For an introduction, see https://jspecify.dev/docs/user-guide
=====

The files are being processed in alphabetical order, so it seems that something goes wrong before we even get to ContravariantReturns (which would be the very next file)—and of course many other files.

I wondered if I'd get more information if I went back to the normal, user-facing output, so I removed -Adetailedmsgtext (and -XDrawDiagnostics, which I think was irrelevant, oops). The output still ended mysteriously after ContainmentSuperVsExtendsSameType.java.
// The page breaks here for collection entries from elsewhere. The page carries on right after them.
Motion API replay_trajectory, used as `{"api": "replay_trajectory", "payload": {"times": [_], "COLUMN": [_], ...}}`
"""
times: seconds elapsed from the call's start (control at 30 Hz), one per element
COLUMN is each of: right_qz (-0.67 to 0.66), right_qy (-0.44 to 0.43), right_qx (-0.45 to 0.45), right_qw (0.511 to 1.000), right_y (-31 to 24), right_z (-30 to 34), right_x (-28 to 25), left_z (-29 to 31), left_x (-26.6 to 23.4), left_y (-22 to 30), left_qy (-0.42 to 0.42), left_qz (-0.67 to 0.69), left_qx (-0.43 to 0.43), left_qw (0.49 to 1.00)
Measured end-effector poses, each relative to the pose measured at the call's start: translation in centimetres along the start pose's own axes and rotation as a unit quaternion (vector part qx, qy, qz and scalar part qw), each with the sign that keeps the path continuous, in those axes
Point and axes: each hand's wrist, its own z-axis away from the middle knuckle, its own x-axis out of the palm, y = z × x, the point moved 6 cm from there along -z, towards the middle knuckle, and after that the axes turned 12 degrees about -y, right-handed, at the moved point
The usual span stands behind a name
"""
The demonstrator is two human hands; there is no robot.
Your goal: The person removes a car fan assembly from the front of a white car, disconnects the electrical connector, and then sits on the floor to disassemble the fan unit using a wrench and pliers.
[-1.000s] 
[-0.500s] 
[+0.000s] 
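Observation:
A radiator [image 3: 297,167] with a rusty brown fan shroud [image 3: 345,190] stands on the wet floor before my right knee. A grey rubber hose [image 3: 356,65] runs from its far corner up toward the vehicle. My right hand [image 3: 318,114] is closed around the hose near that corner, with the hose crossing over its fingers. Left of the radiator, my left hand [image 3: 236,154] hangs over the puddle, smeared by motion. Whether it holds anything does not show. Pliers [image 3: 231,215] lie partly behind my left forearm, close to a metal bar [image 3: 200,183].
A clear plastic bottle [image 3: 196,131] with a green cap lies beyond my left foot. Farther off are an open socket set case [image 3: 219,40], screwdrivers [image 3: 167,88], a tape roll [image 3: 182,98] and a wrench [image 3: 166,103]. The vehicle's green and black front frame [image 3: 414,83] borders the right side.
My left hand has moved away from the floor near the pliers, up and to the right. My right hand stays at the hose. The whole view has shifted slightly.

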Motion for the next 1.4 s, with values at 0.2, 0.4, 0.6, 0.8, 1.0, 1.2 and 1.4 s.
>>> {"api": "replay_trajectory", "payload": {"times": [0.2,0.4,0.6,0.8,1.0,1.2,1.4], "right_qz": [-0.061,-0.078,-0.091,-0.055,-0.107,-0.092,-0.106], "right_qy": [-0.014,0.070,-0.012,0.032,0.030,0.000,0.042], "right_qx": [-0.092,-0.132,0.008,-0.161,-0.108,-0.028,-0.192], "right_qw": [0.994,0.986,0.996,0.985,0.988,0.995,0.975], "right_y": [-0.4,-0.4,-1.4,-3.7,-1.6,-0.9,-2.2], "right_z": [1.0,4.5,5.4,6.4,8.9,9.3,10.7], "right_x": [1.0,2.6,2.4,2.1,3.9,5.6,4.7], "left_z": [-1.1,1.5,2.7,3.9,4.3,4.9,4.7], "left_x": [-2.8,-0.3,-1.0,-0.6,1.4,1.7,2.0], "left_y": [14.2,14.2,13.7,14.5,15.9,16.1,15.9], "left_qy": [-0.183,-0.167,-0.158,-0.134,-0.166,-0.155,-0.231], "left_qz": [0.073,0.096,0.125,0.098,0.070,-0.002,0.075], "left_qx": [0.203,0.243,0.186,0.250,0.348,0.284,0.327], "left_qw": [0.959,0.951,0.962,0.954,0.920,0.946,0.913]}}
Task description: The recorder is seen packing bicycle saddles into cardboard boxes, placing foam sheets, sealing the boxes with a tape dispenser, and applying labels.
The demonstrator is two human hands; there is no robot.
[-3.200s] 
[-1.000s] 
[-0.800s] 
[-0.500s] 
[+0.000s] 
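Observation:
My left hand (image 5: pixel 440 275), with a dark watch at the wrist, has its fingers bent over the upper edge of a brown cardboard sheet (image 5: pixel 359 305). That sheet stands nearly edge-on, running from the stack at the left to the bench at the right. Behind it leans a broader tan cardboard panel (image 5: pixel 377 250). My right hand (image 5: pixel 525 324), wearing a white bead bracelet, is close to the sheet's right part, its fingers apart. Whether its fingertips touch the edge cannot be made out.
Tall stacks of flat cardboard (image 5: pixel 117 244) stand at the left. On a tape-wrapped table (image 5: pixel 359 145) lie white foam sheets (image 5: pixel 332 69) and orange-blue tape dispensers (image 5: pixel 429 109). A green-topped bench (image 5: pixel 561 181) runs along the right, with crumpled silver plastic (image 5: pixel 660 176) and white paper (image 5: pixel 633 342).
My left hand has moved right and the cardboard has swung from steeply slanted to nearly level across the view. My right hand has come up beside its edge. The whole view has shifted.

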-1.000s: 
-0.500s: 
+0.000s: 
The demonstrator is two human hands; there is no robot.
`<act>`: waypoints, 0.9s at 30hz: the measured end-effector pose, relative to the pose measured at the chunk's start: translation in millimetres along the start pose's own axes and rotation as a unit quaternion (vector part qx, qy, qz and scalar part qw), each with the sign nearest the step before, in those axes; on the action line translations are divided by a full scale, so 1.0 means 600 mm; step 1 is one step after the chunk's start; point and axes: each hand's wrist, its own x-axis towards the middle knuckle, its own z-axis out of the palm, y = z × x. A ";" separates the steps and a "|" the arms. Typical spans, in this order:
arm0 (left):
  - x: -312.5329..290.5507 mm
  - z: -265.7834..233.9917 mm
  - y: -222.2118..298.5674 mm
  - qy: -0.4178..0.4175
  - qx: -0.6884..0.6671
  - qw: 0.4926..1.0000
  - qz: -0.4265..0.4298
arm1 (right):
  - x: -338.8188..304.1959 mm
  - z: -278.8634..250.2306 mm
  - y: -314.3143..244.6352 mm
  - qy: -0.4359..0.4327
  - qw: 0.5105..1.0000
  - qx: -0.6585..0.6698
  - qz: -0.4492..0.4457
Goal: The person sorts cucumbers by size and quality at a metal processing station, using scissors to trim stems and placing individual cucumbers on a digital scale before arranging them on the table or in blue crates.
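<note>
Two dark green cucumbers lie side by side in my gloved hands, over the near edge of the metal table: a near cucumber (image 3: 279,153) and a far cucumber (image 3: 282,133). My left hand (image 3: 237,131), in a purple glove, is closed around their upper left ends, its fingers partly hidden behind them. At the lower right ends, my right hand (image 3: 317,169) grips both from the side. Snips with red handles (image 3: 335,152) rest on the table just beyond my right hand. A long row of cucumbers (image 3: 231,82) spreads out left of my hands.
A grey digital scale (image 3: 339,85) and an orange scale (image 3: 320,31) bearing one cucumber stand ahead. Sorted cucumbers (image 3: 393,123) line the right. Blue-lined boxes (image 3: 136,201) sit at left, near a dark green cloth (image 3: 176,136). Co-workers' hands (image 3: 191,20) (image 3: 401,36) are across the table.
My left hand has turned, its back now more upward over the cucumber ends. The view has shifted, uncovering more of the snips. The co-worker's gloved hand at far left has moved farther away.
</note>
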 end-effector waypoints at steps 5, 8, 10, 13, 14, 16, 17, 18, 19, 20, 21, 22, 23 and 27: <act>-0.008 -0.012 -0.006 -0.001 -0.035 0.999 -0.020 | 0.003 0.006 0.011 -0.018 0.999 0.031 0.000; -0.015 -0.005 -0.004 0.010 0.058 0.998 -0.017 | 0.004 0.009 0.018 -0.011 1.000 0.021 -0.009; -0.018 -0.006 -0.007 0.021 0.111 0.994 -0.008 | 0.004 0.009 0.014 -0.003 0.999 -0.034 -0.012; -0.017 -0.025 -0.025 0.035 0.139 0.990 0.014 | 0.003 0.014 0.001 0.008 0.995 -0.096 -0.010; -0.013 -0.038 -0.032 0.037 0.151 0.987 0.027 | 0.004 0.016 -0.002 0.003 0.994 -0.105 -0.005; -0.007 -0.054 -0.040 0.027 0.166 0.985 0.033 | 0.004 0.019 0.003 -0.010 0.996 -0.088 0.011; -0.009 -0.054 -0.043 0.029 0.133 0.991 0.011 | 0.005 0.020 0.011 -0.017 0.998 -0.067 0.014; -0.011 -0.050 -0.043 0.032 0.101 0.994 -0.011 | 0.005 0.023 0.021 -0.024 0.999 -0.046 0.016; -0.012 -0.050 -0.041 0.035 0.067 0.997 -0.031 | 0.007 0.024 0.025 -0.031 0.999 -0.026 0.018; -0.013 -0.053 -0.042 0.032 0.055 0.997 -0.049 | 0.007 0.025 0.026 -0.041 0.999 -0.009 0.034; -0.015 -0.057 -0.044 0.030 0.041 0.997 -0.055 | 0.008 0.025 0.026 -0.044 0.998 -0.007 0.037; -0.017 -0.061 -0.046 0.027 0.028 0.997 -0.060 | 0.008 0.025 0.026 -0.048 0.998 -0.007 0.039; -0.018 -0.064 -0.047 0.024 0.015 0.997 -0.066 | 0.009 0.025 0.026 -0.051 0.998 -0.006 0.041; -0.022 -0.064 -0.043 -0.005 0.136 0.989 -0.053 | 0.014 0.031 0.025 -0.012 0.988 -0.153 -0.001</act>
Hmm, wait a minute: That's a javac error:

/tmp/tmp.Mrxwdt3AcN/main-eisop/jspecify-reference-checker/build/conformanceTests/samples/ContainmentSuperVsExtendsSameType.java:23: error: type argument Lib<? super Number> is not within bounds of type-variable A
    new Check<Lib<? extends Number>, Lib<? super Number>>();
                                        ^
  where A,F are type-variables:
    A extends F declared in class Check
    F extends @org.jspecify.annotations.Nullable Object declared in class Check
1 error

So I suspect that https://github.com/jspecify/jspecify/pull/485 broke this.

I guess that the runner used by jspecifySamplesTest doesn't abort on javac errors.

wmdietl commented 8 months ago

Thanks for tracking this down, @cpovirk ! I'll look into why javac errors aren't surfaced properly and into fixing the problem introduced in https://github.com/jspecify/jspecify/pull/485.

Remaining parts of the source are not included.